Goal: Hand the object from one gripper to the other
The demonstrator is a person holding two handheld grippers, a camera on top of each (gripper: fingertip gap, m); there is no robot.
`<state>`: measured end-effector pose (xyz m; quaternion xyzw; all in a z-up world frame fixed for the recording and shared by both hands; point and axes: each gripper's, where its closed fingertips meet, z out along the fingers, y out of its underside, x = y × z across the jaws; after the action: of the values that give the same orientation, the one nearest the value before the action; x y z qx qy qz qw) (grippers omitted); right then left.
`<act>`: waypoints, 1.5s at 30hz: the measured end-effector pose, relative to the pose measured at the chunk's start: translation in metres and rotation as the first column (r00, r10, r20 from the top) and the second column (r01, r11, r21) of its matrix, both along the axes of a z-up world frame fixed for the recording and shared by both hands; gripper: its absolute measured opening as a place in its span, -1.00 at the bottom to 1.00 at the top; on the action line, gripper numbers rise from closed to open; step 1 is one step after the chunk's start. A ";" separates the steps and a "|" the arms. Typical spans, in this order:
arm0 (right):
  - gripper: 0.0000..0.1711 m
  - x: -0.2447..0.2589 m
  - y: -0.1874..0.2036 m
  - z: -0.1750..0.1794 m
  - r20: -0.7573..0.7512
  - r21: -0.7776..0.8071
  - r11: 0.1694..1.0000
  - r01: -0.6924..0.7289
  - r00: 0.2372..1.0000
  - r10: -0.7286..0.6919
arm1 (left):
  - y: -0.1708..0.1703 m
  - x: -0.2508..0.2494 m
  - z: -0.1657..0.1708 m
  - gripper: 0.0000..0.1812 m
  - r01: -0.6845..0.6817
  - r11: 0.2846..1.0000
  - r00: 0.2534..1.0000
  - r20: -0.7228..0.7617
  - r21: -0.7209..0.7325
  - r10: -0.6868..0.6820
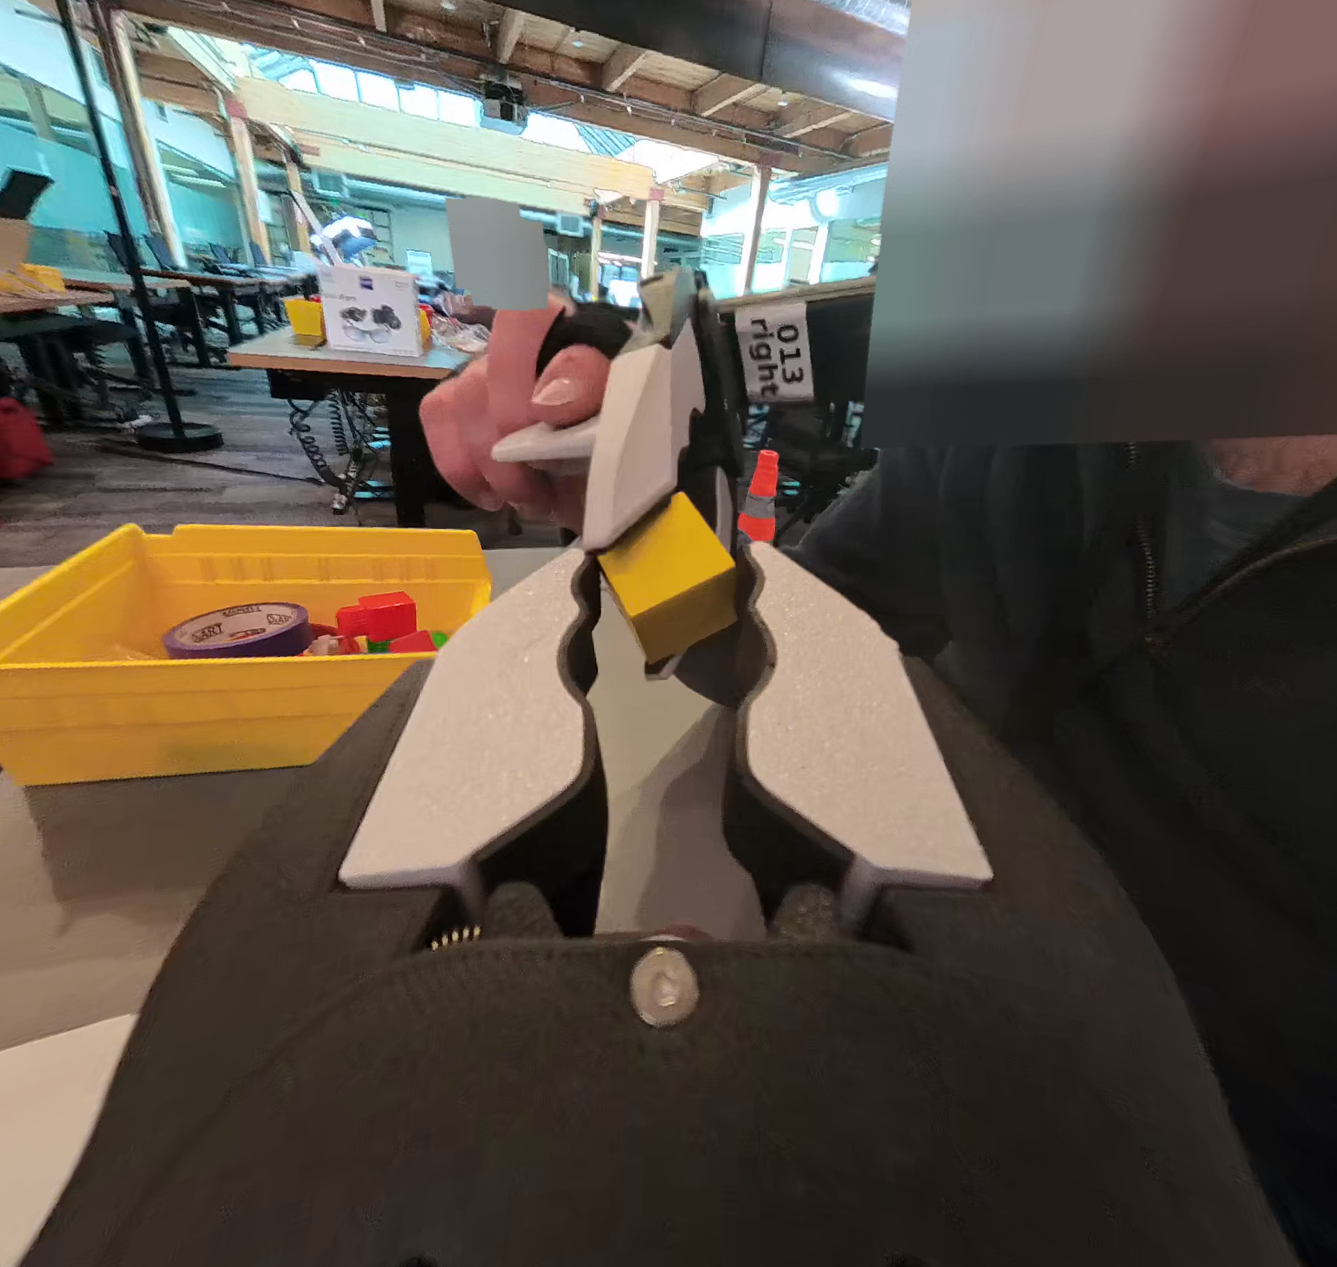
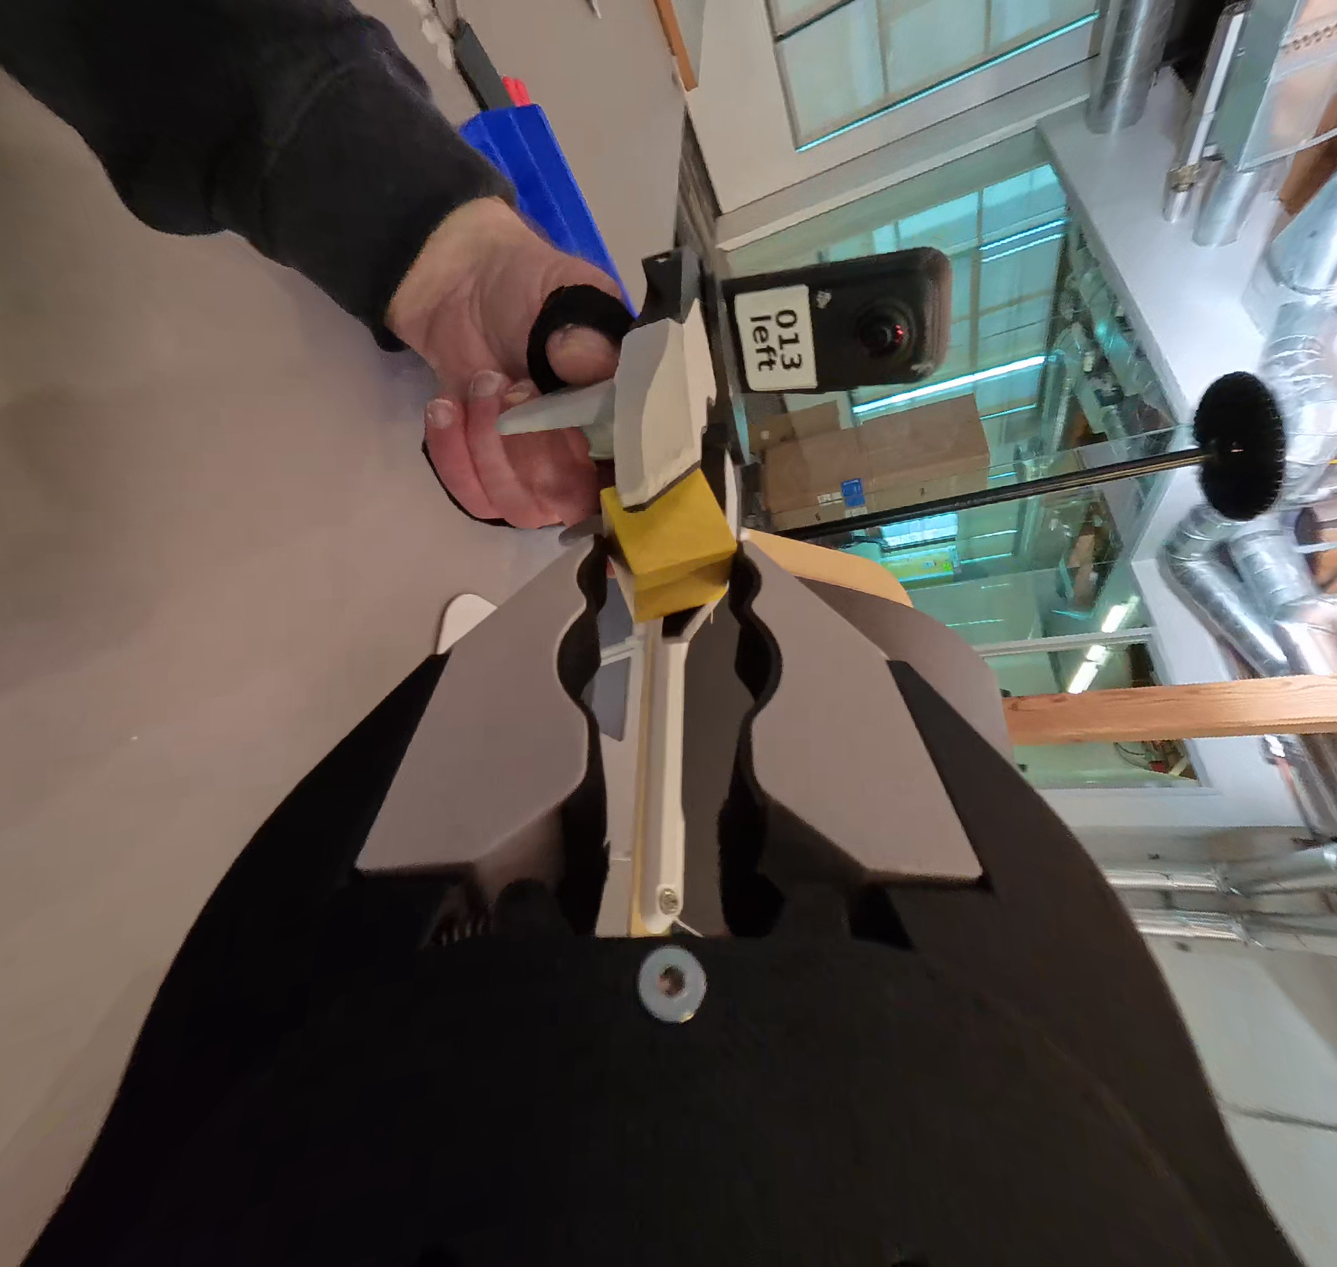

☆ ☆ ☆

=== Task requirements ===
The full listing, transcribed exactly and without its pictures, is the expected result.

=== Exercise solution ===
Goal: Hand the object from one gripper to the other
The demonstrator is a person holding two handheld grippers, a camera on top of each (gripper: fingertip gap, m); there is no robot.
`<state>`: measured end-effector pose (xyz m; quaternion xyzw; all in a z-up world frame fixed for the recording and shared by both hands; point and axes: each gripper's, where its closed fingertips meet, z out along the fingers, y out of its underside, x = y × z across the jaws; after the action: of the values that give the same orientation, the one nearest the value before the action; x y z qx qy qz qw) (grippers omitted); right then left.
`<act>`: waypoints, 1.5s at 30hz: the measured end-effector pose, relative to the pose measured at the chunk's start: translation in metres and rotation as the first column (r00, r10, r20 from the top) and the second column (r01, r11, r21) of its matrix, both along the axes of a z-up world frame fixed for the recording and shared by both hands; gripper: its absolute measured opening as a place in its span, -1.00 at the bottom to 1.00 at the top; on the action line, gripper numbers rise from closed to open; step 1 is one step after the chunk's start. A ";" separates the steps and a "|" the arms. Typical spans, in this order:
arm0 (right):
  - gripper: 0.0000..0.1711 m
  - x: -0.2447..0.2589 m
  - y: -0.1874..0.2036 m
  - z: -0.1750..0.1794 m
  - r20: -0.7573..0.7512
  - r21: -0.7776..0.8071
  - r11: 0.1694..1.0000
  - r01: -0.6924..0.7289
  - r00: 0.2372..1.0000
  - r10: -0.7286..0.6919
arm1 (left):
  - y: -0.1708..0.1703 m
  - x: -0.2508..0.2494 m
  - z: -0.1657..0.1708 m
  - gripper: 0.0000..0.1812 m
  - r01: -0.6845..0.6817
  - r11: 0.2846..1.0000
  - r00: 0.2534..1.0000
  - r20: -0.7228..0.7617
  - r21: -0.7209..0.7325
  - r10: -0.6868..0.6820

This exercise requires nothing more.